- Record excerpts -
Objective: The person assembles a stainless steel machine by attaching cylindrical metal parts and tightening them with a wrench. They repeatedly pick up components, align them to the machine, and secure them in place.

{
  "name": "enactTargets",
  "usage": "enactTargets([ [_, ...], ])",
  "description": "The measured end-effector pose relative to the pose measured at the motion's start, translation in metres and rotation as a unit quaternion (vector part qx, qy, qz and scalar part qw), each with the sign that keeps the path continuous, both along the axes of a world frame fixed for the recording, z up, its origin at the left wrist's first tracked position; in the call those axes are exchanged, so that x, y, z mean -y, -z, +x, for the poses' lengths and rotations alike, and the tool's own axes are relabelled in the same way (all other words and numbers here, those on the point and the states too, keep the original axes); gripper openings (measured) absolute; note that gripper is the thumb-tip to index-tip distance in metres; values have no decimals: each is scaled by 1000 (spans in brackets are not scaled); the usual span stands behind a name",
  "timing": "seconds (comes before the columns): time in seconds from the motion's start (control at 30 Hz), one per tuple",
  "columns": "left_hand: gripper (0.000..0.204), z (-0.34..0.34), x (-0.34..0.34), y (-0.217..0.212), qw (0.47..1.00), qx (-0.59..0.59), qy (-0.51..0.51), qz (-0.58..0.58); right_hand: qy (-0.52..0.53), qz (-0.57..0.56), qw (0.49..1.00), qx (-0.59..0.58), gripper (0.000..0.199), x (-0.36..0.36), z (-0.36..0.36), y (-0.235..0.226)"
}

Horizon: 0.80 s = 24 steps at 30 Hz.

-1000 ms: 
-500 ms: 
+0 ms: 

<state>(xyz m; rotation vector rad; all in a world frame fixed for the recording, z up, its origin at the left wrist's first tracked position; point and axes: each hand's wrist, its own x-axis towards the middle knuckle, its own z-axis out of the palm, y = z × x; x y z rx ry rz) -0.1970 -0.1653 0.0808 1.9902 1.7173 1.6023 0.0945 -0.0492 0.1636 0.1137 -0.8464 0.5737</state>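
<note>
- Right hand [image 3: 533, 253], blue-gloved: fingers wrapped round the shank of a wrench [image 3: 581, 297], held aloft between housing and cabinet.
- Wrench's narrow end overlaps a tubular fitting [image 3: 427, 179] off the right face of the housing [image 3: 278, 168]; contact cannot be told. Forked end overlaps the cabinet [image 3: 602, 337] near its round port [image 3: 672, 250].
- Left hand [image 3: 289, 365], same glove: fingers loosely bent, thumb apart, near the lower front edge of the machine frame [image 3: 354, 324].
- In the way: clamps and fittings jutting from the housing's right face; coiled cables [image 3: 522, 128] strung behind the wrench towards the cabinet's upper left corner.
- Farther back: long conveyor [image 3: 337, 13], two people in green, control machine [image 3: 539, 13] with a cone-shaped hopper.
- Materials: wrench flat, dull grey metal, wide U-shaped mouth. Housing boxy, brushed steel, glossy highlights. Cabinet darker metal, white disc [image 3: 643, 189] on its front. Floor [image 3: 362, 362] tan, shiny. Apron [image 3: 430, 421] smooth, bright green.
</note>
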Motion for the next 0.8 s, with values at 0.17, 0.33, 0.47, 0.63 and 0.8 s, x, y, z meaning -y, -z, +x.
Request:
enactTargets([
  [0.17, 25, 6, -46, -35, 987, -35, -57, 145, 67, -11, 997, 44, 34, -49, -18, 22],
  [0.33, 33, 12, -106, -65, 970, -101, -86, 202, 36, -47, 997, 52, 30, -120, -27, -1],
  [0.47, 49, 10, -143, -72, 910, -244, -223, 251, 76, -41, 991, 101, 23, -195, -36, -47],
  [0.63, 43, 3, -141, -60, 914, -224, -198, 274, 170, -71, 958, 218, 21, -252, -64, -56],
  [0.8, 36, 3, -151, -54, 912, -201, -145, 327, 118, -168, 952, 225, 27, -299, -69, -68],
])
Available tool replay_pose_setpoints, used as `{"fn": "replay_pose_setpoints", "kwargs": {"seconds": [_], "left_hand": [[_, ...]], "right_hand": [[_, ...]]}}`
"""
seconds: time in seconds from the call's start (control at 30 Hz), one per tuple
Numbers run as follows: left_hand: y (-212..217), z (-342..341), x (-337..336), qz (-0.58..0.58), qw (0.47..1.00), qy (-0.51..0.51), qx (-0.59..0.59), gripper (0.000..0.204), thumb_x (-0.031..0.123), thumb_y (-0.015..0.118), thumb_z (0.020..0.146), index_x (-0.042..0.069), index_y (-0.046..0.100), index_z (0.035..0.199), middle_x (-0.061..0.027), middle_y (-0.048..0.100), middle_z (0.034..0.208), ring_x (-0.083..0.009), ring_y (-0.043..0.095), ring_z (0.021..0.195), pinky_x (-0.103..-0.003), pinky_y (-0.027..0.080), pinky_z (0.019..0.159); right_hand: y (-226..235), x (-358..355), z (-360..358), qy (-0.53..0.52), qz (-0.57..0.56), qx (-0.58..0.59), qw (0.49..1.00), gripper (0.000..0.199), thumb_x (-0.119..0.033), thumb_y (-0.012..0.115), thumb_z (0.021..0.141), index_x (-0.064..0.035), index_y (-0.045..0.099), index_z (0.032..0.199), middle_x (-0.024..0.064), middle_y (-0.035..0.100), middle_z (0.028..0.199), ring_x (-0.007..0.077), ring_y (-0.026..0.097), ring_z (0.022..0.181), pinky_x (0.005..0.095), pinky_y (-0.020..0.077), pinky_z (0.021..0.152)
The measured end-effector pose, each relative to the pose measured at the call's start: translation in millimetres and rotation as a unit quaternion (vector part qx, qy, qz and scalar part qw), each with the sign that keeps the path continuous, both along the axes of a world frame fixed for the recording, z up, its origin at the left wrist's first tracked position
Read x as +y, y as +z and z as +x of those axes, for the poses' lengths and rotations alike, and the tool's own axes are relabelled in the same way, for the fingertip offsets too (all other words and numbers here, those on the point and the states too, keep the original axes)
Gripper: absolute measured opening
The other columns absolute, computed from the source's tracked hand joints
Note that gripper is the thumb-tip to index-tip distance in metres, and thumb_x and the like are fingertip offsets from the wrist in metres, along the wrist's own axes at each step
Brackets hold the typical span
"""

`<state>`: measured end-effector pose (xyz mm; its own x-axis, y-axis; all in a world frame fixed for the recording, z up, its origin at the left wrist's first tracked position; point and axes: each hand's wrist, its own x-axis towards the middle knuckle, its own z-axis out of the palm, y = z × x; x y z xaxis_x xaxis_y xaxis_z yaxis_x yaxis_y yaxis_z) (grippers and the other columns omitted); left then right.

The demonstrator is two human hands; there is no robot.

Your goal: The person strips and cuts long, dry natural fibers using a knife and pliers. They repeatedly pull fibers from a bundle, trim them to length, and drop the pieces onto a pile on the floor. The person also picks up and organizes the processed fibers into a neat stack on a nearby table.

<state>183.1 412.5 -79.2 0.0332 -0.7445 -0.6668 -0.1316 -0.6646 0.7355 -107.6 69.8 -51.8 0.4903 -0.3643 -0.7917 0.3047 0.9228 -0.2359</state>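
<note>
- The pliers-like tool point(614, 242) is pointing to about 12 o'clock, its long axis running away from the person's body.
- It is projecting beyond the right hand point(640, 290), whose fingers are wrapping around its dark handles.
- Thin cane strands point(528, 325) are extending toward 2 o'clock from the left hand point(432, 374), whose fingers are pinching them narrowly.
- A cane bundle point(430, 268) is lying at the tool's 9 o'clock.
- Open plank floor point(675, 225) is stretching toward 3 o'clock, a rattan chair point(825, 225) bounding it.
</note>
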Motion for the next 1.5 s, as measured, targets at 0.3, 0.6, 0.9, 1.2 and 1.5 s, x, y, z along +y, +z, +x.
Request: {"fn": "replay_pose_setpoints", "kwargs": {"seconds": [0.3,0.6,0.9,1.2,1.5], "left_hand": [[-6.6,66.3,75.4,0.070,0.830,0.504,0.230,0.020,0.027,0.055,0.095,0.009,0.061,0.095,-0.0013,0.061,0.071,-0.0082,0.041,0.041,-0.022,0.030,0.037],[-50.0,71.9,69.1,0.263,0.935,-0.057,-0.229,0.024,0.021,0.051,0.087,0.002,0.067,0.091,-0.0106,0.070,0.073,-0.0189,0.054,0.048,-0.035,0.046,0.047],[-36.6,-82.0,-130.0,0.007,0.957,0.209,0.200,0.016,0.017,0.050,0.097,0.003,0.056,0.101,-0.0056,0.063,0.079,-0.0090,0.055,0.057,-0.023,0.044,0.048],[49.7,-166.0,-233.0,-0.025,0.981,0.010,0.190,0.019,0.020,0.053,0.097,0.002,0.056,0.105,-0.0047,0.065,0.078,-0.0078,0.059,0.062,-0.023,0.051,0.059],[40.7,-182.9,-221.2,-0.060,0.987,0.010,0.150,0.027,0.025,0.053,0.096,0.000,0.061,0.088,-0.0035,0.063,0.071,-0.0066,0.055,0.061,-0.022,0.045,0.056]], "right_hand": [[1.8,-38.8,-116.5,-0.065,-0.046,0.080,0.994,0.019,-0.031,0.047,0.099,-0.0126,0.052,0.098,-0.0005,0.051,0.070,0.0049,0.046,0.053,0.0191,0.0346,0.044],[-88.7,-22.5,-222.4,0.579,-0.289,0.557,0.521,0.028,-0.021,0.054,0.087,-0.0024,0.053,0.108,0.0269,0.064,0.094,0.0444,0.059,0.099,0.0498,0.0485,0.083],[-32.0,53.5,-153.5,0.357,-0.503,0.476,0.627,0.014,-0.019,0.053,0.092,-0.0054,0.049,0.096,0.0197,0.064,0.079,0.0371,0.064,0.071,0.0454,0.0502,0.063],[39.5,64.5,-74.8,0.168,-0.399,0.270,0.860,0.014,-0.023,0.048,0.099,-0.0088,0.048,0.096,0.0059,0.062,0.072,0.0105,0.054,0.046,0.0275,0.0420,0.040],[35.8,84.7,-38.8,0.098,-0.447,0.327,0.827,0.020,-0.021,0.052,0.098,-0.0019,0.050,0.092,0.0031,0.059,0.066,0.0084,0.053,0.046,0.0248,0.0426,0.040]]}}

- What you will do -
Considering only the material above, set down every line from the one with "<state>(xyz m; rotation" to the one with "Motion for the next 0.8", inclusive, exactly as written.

- Expected answer -
<state>(xyz m; rotation vector rad; all in a world frame fixed for the recording, z up, its origin at the left wrist's first tracked position; point and axes: each hand's wrist, its own x-axis towards the middle knuckle, its own z-axis out of the palm, y = z × x; x y z rx ry rz) -0.1970 -0.1653 0.0808 1.9902 1.7173 1.6023 0.0945 -0.0492 0.1636 0.1137 -0.8464 0.5737</state>
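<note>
- Right hand [image 3: 533, 253], blue-gloved: fingers wrapped round the shank of a wrench [image 3: 581, 297], held aloft between housing and cabinet.
- Wrench's narrow end overlaps a tubular fitting [image 3: 427, 179] off the right face of the housing [image 3: 278, 168]; contact cannot be told. Forked end overlaps the cabinet [image 3: 602, 337] near its round port [image 3: 672, 250].
- Left hand [image 3: 289, 365], same glove: fingers loosely bent, thumb apart, near the lower front edge of the machine frame [image 3: 354, 324].
- In the way: clamps and fittings jutting from the housing's right face; coiled cables [image 3: 522, 128] strung behind the wrench towards the cabinet's upper left corner.
- Farther back: long conveyor [image 3: 337, 13], two people in green, control machine [image 3: 539, 13] with a cone-shaped hopper.
- Materials: wrench flat, dull grey metal, wide U-shaped mouth. Housing boxy, brushed steel, glossy highlights. Cabinet darker metal, white disc [image 3: 643, 189] on its front. Floor [image 3: 362, 362] tan, shiny. Apron [image 3: 430, 421] smooth, bright green.
</note>
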Motion for the next 0.8 s, with values at 0.17, 0.33, 0.47, 0.63 and 0.8 s, x, y, z meaning -y, -z, +x.

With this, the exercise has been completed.